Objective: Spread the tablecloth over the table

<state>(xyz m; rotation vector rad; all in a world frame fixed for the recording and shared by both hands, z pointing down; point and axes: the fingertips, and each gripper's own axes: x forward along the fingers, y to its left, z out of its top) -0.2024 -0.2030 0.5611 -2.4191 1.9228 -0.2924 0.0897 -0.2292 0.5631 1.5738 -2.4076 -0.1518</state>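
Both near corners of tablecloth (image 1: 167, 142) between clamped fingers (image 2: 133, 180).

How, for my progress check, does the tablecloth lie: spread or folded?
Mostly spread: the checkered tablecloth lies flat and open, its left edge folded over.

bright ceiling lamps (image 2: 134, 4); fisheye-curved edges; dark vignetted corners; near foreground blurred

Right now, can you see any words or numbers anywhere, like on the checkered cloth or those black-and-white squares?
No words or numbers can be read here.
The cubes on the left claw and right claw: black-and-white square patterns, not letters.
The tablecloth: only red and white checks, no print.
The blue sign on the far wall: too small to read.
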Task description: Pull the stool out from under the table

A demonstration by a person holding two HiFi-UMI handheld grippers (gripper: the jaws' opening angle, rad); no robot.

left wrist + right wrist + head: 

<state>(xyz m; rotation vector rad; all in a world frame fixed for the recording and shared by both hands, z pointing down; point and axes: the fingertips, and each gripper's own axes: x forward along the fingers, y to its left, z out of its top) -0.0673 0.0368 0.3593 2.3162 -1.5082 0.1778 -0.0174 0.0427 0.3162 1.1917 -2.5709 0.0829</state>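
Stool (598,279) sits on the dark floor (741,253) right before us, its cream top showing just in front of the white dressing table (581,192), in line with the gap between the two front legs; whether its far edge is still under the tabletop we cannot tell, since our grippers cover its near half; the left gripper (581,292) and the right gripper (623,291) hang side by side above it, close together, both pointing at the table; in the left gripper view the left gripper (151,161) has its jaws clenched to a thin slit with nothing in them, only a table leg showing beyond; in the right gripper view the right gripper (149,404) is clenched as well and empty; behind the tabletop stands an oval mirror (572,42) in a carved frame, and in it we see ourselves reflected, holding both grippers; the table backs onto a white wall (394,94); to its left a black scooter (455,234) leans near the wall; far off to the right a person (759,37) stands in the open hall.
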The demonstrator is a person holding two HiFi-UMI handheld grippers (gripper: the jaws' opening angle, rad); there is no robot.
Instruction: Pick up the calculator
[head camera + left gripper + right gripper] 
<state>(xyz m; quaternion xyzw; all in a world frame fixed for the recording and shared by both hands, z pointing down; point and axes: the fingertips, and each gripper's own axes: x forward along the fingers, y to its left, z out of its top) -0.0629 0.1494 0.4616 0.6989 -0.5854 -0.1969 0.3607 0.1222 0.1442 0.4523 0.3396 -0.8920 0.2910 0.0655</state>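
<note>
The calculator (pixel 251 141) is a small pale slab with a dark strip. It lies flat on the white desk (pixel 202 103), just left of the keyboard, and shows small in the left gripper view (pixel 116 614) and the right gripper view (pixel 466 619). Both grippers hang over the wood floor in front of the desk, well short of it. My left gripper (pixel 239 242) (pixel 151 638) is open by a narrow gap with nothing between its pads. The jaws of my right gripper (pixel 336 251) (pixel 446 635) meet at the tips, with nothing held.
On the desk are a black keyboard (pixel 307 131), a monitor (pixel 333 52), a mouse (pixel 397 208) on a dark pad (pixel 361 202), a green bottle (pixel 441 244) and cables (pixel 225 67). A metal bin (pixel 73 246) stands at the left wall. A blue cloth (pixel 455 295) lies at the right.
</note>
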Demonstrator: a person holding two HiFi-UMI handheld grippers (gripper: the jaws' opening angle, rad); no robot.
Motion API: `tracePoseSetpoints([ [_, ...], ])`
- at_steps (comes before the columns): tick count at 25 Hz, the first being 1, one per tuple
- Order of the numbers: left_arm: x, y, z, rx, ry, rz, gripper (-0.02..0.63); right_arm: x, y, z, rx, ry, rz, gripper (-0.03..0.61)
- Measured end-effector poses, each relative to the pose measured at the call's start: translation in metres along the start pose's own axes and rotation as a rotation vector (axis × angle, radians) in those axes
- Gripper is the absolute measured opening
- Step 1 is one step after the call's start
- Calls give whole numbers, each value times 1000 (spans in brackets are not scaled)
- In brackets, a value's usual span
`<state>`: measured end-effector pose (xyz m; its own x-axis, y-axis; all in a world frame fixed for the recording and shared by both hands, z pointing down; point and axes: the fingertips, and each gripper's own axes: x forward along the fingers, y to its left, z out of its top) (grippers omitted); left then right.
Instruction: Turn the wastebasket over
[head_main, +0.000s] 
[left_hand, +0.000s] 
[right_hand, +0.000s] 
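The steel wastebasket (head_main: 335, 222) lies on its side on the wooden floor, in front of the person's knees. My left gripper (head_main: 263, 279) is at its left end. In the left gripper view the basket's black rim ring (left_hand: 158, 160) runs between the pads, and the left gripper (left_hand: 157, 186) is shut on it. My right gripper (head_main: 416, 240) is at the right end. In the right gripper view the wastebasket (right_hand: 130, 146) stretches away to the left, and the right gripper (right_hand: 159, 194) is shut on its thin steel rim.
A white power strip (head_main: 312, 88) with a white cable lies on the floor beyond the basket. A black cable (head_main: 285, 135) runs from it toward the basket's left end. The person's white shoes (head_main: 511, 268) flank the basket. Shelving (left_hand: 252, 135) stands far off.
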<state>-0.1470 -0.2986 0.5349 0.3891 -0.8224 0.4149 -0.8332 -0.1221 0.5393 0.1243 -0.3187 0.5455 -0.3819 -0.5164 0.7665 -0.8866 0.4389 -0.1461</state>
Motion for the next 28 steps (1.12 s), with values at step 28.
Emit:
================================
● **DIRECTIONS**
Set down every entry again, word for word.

● **ANSWER FOR THE TASK**
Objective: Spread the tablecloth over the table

<state>(xyz m; rotation vector rad; all in a world frame fixed for the recording and shared by both hands, z pointing down; point and axes: the fingertips, and each gripper's own axes: x forward along the fingers, y to its left, z out of its top) -0.2024 -0.2030 0.5611 -2.4191 1.9228 -0.2924 0.0897 -0.2292 0.5631 1.5738 -2.4076 -0.1518</state>
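Both near corners of tablecloth (image 1: 167, 142) between clamped fingers (image 2: 133, 180).

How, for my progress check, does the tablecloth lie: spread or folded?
Mostly spread: the checkered tablecloth lies flat and open, its left edge folded over.

bright ceiling lamps (image 2: 134, 4); fisheye-curved edges; dark vignetted corners; near foreground blurred

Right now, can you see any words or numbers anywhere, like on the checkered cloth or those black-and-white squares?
No words or numbers can be read here.
The cubes on the left claw and right claw: black-and-white square patterns, not letters.
The tablecloth: only red and white checks, no print.
The blue sign on the far wall: too small to read.
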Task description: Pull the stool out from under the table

A demonstration by a person holding two HiFi-UMI handheld grippers (gripper: the jaws' opening angle, rad); no robot.

left wrist + right wrist + head: 

<state>(xyz m; rotation vector rad; all in a world frame fixed for the recording and shared by both hands, z pointing down; point and axes: the fingertips, and each gripper's own axes: x forward along the fingers, y to its left, z out of its top) -0.0673 0.0368 0.3593 2.3162 -1.5082 0.1778 -0.0174 0.0427 0.3162 1.1917 -2.5709 0.0829</state>
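Stool (598,279) sits on the dark floor (741,253) right before us, its cream top showing just in front of the white dressing table (581,192), in line with the gap between the two front legs; whether its far edge is still under the tabletop we cannot tell, since our grippers cover its near half; the left gripper (581,292) and the right gripper (623,291) hang side by side above it, close together, both pointing at the table; in the left gripper view the left gripper (151,161) has its jaws clenched to a thin slit with nothing in them, only a table leg showing beyond; in the right gripper view the right gripper (149,404) is clenched as well and empty; behind the tabletop stands an oval mirror (572,42) in a carved frame, and in it we see ourselves reflected, holding both grippers; the table backs onto a white wall (394,94); to its left a black scooter (455,234) leans near the wall; far off to the right a person (759,37) stands in the open hall.
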The demonstrator is a person holding two HiFi-UMI handheld grippers (gripper: the jaws' opening angle, rad); there is no robot.
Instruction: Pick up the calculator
[head camera + left gripper + right gripper] 
<state>(xyz m; quaternion xyzw; all in a world frame fixed for the recording and shared by both hands, z pointing down; point and axes: the fingertips, and each gripper's own axes: x forward along the fingers, y to its left, z out of its top) -0.0629 0.1494 0.4616 0.6989 -0.5854 -0.1969 0.3607 0.1222 0.1442 0.4523 0.3396 -0.8920 0.2910 0.0655</state>
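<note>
The calculator (pixel 251 141) is a small pale slab with a dark strip. It lies flat on the white desk (pixel 202 103), just left of the keyboard, and shows small in the left gripper view (pixel 116 614) and the right gripper view (pixel 466 619). Both grippers hang over the wood floor in front of the desk, well short of it. My left gripper (pixel 239 242) (pixel 151 638) is open by a narrow gap with nothing between its pads. The jaws of my right gripper (pixel 336 251) (pixel 446 635) meet at the tips, with nothing held.
On the desk are a black keyboard (pixel 307 131), a monitor (pixel 333 52), a mouse (pixel 397 208) on a dark pad (pixel 361 202), a green bottle (pixel 441 244) and cables (pixel 225 67). A metal bin (pixel 73 246) stands at the left wall. A blue cloth (pixel 455 295) lies at the right.
</note>
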Demonstrator: a person holding two HiFi-UMI handheld grippers (gripper: the jaws' opening angle, rad); no robot.
Motion API: `tracePoseSetpoints([ [_, ...], ])`
- at_steps (comes before the columns): tick count at 25 Hz, the first being 1, one per tuple
- Order of the numbers: left_arm: x, y, z, rx, ry, rz, gripper (-0.02..0.63); right_arm: x, y, z, rx, ry, rz, gripper (-0.03..0.61)
- Measured end-effector poses, each relative to the pose measured at the call's start: translation in metres along the start pose's own axes and rotation as a rotation vector (axis × angle, radians) in those axes
- Gripper is the absolute measured opening
- Step 1 is one step after the call's start
- Calls give whole numbers, each value times 1000 (spans in brackets are not scaled)
- In brackets, a value's usual span
`<state>`: measured end-effector pose (xyz m; its own x-axis, y-axis; all in a world frame fixed for the recording and shared by both hands, z pointing down; point and axes: the fingertips, and each gripper's own axes: x forward along the fingers, y to its left, z out of its top) (grippers omitted); left then right.
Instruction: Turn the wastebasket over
[head_main, +0.000s] 
[left_hand, +0.000s] 
[right_hand, +0.000s] 
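The steel wastebasket (head_main: 335, 222) lies on its side on the wooden floor, in front of the person's knees. My left gripper (head_main: 263, 279) is at its left end. In the left gripper view the basket's black rim ring (left_hand: 158, 160) runs between the pads, and the left gripper (left_hand: 157, 186) is shut on it. My right gripper (head_main: 416, 240) is at the right end. In the right gripper view the wastebasket (right_hand: 130, 146) stretches away to the left, and the right gripper (right_hand: 159, 194) is shut on its thin steel rim.
A white power strip (head_main: 312, 88) with a white cable lies on the floor beyond the basket. A black cable (head_main: 285, 135) runs from it toward the basket's left end. The person's white shoes (head_main: 511, 268) flank the basket. Shelving (left_hand: 252, 135) stands far off.
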<state>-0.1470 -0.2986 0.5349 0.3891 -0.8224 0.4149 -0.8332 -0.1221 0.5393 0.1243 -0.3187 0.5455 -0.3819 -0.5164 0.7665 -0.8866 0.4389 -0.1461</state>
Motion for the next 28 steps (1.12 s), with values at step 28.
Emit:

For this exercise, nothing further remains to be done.